DistanceMatrix: Pairwise distance between pairs of objects

Description Usage Arguments Details Value Author(s) References Examples

View source: R/DistanceMatrix.R

Description

computes the distance between objects in the data matrix, X, using the method specified by method

Usage

1
DistanceMatrix(X, method, dim, outputisvector)

Arguments

X

data matrix [1:n,1:d], n cases d variables

method

Optional, method specified by distance string: 'euclidean','sqEuclidean','binary','cityblock', 'maximum','canberra','cosine','chebychev','jaccard', 'mahalanobis','minkowski','manhattan','braycur','cosine'

dim

Optional: Dimension of X. If method="minkowski", choose p

outputisvector

Optional: should the output be converted to a vector

Details

'binary' (aka asymmetric binary): The vectors are regarded as binary bits, so non-zero elements are 'on' and zero elements are 'off'. The distance is the proportion of bits in which only one is on amongst those in which at least one is on.

'cityblock'==manhattan

'maximum': Maximum distance between two components of x and y (supremum norm)

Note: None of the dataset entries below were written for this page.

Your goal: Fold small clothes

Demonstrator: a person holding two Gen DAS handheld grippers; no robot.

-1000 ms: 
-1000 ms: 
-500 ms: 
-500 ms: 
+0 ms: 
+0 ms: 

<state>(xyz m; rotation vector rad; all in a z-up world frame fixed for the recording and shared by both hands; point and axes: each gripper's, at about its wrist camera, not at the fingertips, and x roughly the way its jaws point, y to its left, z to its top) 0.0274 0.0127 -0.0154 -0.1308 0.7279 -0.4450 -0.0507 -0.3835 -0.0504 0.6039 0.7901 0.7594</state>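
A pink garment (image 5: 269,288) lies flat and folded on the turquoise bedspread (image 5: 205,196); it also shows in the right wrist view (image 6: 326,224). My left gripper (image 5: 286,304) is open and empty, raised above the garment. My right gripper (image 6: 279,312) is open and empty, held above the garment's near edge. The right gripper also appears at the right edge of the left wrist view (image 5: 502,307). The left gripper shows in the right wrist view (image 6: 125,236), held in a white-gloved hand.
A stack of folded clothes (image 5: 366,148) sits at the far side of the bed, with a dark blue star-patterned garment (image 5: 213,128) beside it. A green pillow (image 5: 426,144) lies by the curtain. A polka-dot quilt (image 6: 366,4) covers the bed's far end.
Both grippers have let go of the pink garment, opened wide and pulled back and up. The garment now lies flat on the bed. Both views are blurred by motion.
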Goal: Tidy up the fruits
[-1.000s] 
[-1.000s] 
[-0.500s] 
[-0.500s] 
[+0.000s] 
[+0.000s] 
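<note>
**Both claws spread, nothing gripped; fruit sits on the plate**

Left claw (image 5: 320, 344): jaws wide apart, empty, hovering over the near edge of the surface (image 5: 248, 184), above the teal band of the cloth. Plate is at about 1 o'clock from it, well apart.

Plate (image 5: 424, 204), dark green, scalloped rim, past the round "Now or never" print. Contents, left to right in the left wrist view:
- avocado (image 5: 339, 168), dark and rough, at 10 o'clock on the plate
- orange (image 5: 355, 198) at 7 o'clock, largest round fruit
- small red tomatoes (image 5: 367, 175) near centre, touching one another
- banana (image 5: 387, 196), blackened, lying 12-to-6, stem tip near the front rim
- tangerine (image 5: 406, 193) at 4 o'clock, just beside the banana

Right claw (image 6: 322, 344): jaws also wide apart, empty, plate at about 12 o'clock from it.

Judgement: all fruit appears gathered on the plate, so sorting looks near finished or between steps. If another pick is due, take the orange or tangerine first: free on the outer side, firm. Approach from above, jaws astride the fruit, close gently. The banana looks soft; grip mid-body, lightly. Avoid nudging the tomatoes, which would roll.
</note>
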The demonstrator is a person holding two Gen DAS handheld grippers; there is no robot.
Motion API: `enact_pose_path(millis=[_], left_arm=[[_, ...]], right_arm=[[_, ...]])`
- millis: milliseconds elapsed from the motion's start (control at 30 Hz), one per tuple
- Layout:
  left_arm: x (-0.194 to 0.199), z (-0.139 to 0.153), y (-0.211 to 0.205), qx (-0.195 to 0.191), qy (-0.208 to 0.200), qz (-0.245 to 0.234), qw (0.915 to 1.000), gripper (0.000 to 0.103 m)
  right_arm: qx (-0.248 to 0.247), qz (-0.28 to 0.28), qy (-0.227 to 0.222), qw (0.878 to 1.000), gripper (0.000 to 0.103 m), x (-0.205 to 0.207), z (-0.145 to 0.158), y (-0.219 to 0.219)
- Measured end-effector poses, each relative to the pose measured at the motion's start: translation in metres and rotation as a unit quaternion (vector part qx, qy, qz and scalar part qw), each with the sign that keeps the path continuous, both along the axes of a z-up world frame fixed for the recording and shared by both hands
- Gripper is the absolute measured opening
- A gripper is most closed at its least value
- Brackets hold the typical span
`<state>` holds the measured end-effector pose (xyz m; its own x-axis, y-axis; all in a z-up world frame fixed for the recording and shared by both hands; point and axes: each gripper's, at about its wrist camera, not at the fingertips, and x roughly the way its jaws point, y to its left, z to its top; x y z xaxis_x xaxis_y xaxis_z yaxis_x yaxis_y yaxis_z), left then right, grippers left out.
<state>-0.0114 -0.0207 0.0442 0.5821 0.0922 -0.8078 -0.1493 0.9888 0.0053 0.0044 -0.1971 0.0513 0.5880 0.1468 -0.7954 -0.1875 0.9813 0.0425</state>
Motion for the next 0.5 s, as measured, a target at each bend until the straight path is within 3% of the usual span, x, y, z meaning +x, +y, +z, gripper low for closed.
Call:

'cosine' calculates a similarity matrix sim between all column vectors of a matrix x. This matrix might be a document-term matrix, so columns would be expected to be documents and rows to be terms. the distances is than defined with D=max(sim)-sim

'jaccard' Jaccard index is computed as 2B/(1+B), where B is Bray-Curtis dissimilarity: the number of items which occur in both elements divided by the total number of items in the elements (Sneath, 1957). This measure is often also called: binary, asymmetric binary, etc.

'mahalanobis' the squared generalized Mahalanobis distance between all pairs of rows in a data frame with respect to a covariance matrix. The element of the i-th row and j-th column of the distance matrix is defined as D_ij^2 = (x_i - x_j)' S^-1 (x_i - x_j)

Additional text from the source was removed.